- [Description of the task] Answer with one number only: the count of lines below that hold the word "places".

- [Supplied information]
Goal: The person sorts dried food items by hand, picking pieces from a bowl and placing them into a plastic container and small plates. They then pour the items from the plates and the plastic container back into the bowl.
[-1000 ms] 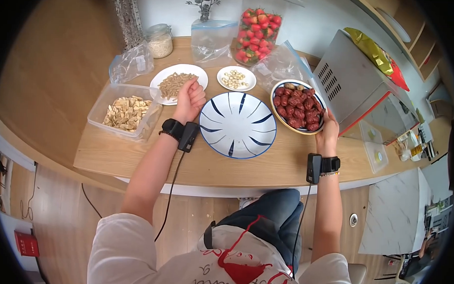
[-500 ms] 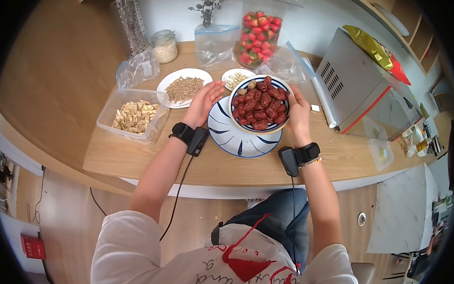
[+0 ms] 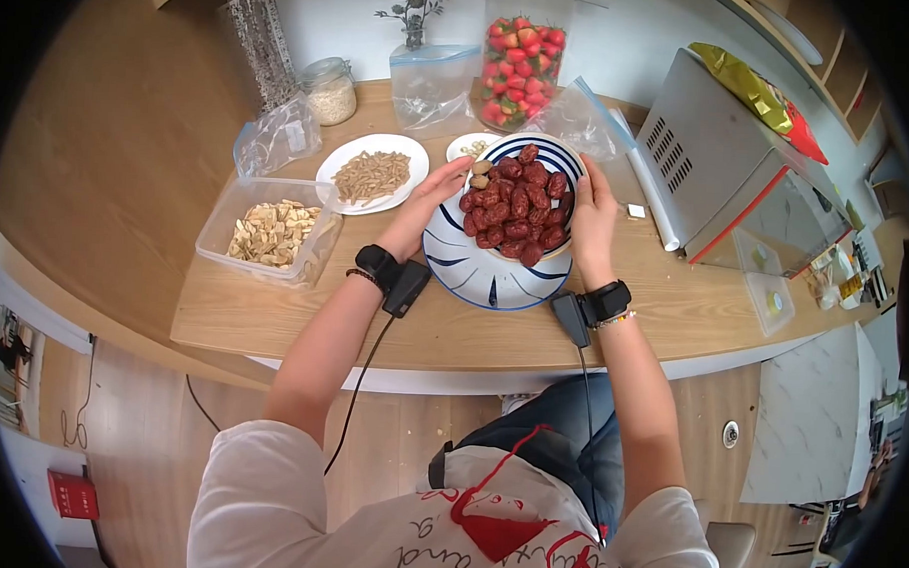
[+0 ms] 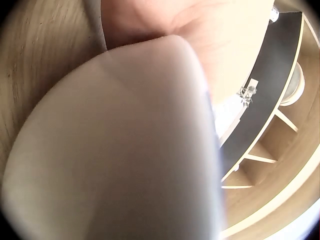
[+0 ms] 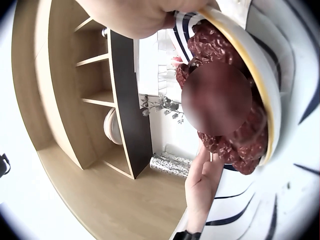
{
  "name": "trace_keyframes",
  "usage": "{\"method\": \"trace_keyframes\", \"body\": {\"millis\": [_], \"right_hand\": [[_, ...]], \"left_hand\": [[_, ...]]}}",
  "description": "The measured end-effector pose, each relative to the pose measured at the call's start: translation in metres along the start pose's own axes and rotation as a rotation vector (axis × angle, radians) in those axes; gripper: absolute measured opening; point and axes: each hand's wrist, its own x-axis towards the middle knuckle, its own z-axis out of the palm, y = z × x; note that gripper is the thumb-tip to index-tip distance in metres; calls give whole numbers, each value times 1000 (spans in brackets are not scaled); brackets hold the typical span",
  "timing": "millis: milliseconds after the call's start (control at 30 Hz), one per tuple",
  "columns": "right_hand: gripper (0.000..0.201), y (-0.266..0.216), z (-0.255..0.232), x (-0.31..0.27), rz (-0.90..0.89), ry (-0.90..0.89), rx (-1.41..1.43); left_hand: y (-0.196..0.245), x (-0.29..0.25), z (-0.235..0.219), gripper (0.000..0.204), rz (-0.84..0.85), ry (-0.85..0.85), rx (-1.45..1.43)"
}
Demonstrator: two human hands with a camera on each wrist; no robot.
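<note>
A bowl with dark blue stripes (image 3: 544, 149), filled with wrinkled red dates (image 3: 517, 211), tilts toward the person above a large white plate with blue streaks (image 3: 494, 288). My right hand (image 3: 594, 224) grips the bowl's right rim, also near the top of the right wrist view. At the opposite side, my left hand (image 3: 422, 208) holds the bowl's wall; the left wrist view shows its palm close against the pale outside (image 4: 115, 145). Two small brown pieces (image 3: 480, 173) lie among the dates at the bowl's left. The dates are heaped toward the lower rim.
To the left are a clear tub of dried slices (image 3: 271, 235) and a white plate (image 3: 412, 154) of short tan sticks. A small dish (image 3: 461, 144) of pale seeds sits behind the bowl. Strawberries (image 3: 522, 71) in a bag, plastic bags and a jar (image 3: 329, 91) line the back; a grey oven (image 3: 685, 142) stands right.
My right hand has brought the bowl leftward from the table's right side to above the large plate. My left hand has come to the bowl's left side, and the bowl now tips toward the person.
</note>
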Motion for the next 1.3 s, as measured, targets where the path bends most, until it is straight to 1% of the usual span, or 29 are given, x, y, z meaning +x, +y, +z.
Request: {"method": "trace_keyframes", "body": {"millis": [100,200,300,400,500,600,700,733,933,1033,1133,1300], "right_hand": [[33,1,2,0,-16,5,28],[33,-5,3,0,-69,6,16],[33,-3,4,1,-117,16,5],[33,-4,4,2,-119,17,34],[33,-7,0,3,-162,-14,-27],[33,-12,-6,7,-224,-75,-29],[35,-17,-9,11,-374,-89,-159],[36,-20,-10,11,-417,-93,-207],[47,-21,-9,12,-430,-106,-217],[49,-25,-13,14,-530,-135,-270],[48,-27,-13,12,-580,-139,-291],[47,-30,-14,9,-563,-153,-266]], "left_hand": [[-1,2,-1,47,21,-5,34],[0,2,0,48,-2,2,2],[5,0,3,51,13,29,92],[8,-1,3,53,38,10,109],[10,-2,4,55,45,1,120],[4,1,-1,55,63,-20,45],[3,2,-4,54,98,-4,45],[2,2,-4,54,96,-10,35],[-1,2,-9,54,66,-34,1],[-2,4,-9,53,42,-38,10],[-1,5,-8,52,31,-53,52],[-1,5,-7,51,-13,-6,-4]]}}
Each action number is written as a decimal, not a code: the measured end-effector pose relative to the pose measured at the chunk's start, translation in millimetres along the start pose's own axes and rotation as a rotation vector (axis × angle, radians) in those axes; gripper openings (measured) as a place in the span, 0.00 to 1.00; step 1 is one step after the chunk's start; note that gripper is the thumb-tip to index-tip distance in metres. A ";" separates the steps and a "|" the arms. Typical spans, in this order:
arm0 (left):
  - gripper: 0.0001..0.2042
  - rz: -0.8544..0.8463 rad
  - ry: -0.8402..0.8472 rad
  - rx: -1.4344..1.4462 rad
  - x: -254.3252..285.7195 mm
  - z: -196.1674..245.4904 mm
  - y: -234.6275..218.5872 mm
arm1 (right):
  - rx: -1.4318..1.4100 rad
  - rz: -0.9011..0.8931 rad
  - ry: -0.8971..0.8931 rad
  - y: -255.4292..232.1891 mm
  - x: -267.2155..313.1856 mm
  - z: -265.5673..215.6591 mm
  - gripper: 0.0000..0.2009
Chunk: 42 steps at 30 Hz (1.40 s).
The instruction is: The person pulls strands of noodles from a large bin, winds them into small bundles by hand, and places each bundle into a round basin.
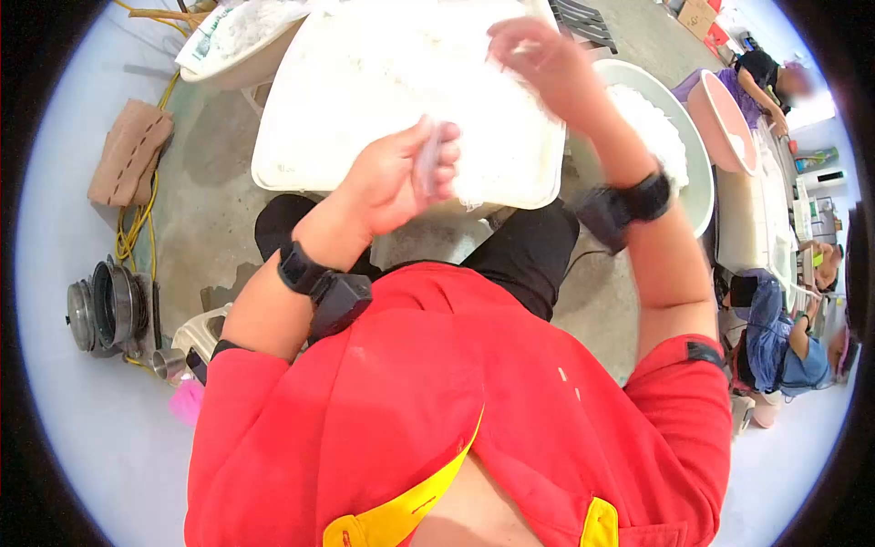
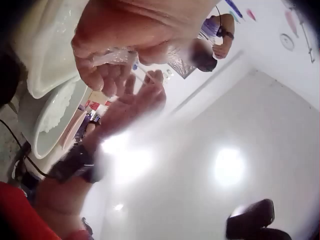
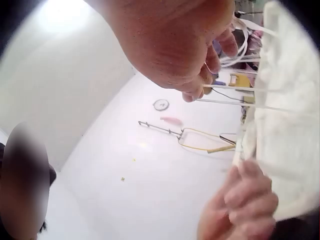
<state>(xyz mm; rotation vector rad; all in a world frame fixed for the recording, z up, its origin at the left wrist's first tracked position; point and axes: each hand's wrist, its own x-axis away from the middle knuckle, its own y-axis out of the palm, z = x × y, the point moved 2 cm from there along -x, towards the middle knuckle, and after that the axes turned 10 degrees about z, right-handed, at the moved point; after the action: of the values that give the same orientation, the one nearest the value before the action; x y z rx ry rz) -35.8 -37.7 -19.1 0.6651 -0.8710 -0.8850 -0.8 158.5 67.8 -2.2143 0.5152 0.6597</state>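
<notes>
My left hand [image 1: 387,182] is raised over the near rim of a white tub [image 1: 262,169], fingers curled round a small translucent, film-like piece [image 2: 114,57]. Farther out, my right hand [image 1: 542,64] hangs blurred above the tub's right side, palm down. In the right wrist view its fingers pinch thin white strands [image 3: 250,104], which stretch toward the pale contents of the tub; a looped white strand [image 3: 245,47] shows beyond the fingertips. The left hand [image 3: 250,205] appears lower in that view, loosely fisted. Glare washes out detail of the tub's white contents [image 1: 410,73].
A pale green basin [image 1: 704,196] holding white material stands at the right, with a pink basin [image 1: 706,100] beyond. Another white basin [image 1: 246,73] is at upper left. Pots [image 1: 114,301] and a brown folded cloth [image 1: 132,150] lie left. Other people [image 1: 788,337] work at the right.
</notes>
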 end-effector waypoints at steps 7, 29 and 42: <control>0.16 0.034 0.006 0.065 -16.5 -3.2 -2.0 | -0.040 -0.031 -0.201 47.8 93.9 -14.3 0.07; 0.13 0.036 1.880 -0.259 218.6 247.7 73.1 | -0.399 -0.244 0.512 79.2 60.8 76.5 0.14; 0.10 -0.006 1.237 -0.216 102.5 156.1 -1.5 | -0.182 0.422 -0.472 -122.0 -84.1 -77.8 0.11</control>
<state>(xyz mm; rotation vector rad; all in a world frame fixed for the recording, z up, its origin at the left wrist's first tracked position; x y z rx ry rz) -134.7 -149.0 93.6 0.8490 0.3311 -0.4067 22.4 189.8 230.5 -2.0231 0.6989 1.4561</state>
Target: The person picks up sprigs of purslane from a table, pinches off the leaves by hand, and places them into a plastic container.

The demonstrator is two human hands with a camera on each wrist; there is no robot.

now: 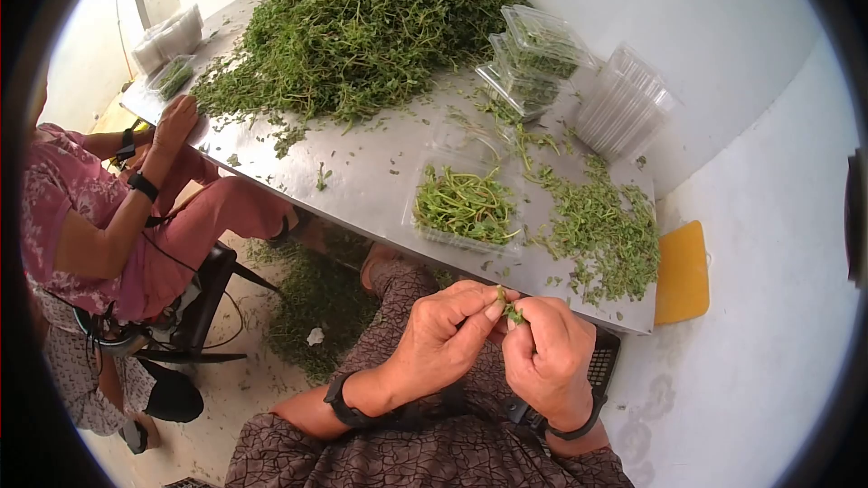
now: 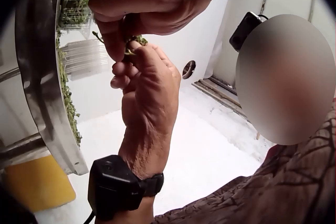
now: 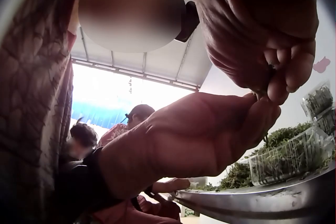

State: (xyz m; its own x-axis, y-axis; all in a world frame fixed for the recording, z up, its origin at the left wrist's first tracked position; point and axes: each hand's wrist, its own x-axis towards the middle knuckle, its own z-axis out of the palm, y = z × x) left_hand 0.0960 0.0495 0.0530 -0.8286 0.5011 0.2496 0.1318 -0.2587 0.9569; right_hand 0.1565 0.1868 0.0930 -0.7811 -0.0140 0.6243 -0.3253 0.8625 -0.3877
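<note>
Both hands meet in front of my lap, just off the near edge of the metal table (image 1: 362,172). My left hand (image 1: 488,305) and right hand (image 1: 529,316) pinch a small green herb sprig (image 1: 512,311) between their fingertips. The left wrist view shows the sprig (image 2: 135,40) held between the left hand (image 2: 118,37) above and the right hand (image 2: 139,56) below. From the right wrist, the right hand (image 3: 273,85) meets the left hand (image 3: 257,106); the sprig is barely visible. An open clear tray (image 1: 466,206) holding herbs sits on the table just beyond my hands.
A large herb pile (image 1: 371,18) covers the far table. Loose sprigs (image 1: 606,230) lie right of the tray. Filled clear trays (image 1: 533,59) and stacked empty trays (image 1: 624,99) stand at the back right. Another person (image 1: 90,217) sits left. A yellow board (image 1: 683,271) leans by the wall.
</note>
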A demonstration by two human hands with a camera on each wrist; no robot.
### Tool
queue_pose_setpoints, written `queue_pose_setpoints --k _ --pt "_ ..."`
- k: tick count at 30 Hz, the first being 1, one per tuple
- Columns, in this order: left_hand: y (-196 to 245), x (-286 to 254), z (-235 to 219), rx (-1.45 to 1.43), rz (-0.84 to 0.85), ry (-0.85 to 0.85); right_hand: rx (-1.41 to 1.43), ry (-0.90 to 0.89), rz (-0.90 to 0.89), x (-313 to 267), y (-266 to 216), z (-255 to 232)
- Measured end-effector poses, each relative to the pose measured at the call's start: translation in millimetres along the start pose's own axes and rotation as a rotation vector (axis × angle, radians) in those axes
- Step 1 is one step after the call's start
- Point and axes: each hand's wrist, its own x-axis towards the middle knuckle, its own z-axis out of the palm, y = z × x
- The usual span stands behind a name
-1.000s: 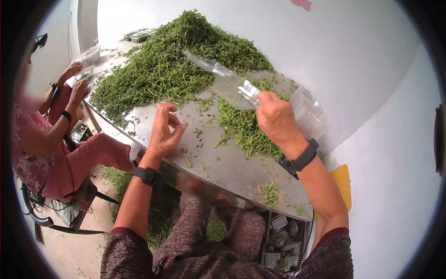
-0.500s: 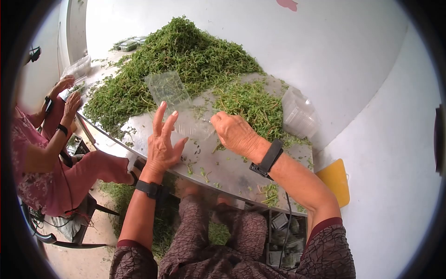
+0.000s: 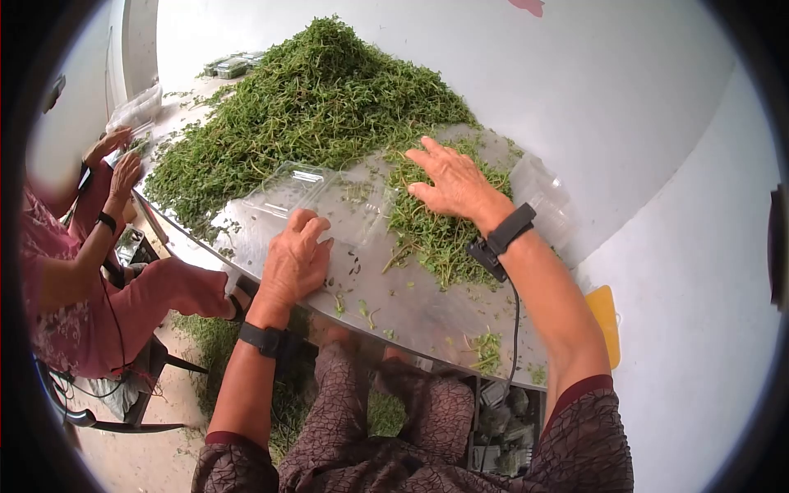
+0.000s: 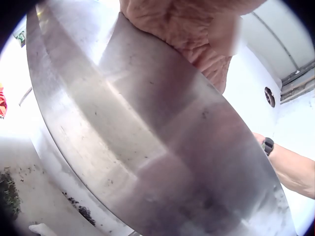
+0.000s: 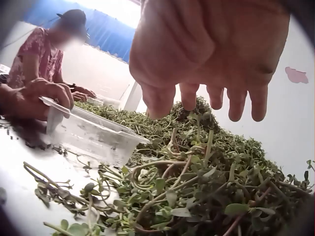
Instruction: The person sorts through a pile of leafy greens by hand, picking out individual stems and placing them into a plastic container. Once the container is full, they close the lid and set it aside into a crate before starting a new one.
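A clear plastic clamshell box [image 3: 306,176] lies opened out on the metal table [image 3: 411,308]. My left hand [image 3: 296,259] is at its near side; in the right wrist view, the curled fingers of that left hand [image 5: 37,101] grip the rim of the clear box [image 5: 93,140]. My right hand [image 3: 456,185] hovers palm down over a small pile of leafy green stems [image 3: 440,246], its fingers spread and holding nothing. Seen from the right wrist, the right fingers [image 5: 236,103] point down above the stems [image 5: 197,187].
A large heap of greens [image 3: 329,99] fills the back of the table. Nested clear boxes [image 3: 546,201] stand at the right by the wall. Another person [image 3: 74,255] sits at the left. Below the table edge is a crate [image 3: 505,435] of filled boxes.
The clear box, earlier in my right hand, has been swung left and set down on the table. My right hand has let go and moved right over the small pile; my left fingers have curled in.
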Motion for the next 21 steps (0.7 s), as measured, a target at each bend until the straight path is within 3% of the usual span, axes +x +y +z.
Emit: queue_pose_setpoints --k 8,10,21 --pt "3 3 -1 -0.042 -0.054 -0.027 0.008 -0.349 0.241 32 27 31" --pt "1 2 1 -0.062 -0.076 -0.028 0.141 -0.511 0.282 32 34 37" --pt "2 3 1 -0.056 -0.106 -0.026 0.079 -0.476 0.22 -45 33 13"
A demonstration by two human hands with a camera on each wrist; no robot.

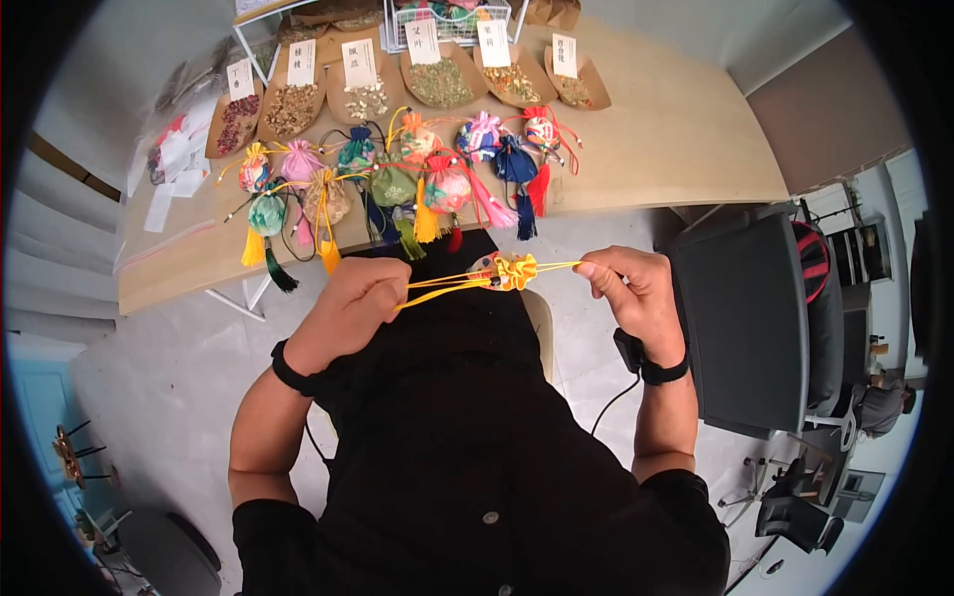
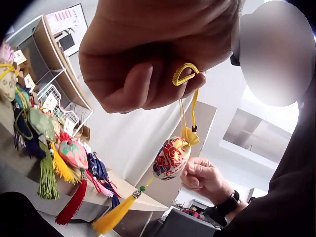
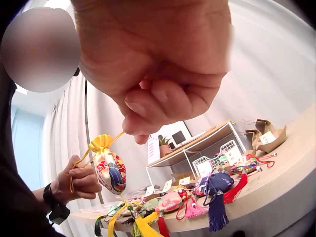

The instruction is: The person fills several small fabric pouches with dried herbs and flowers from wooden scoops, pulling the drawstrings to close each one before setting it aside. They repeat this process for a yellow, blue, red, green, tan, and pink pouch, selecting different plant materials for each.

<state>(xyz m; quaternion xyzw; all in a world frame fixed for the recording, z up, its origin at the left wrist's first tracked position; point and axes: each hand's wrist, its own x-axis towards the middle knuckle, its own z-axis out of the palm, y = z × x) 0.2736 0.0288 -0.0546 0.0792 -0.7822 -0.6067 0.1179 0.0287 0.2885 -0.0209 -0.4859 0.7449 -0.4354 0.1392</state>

- [Result] 2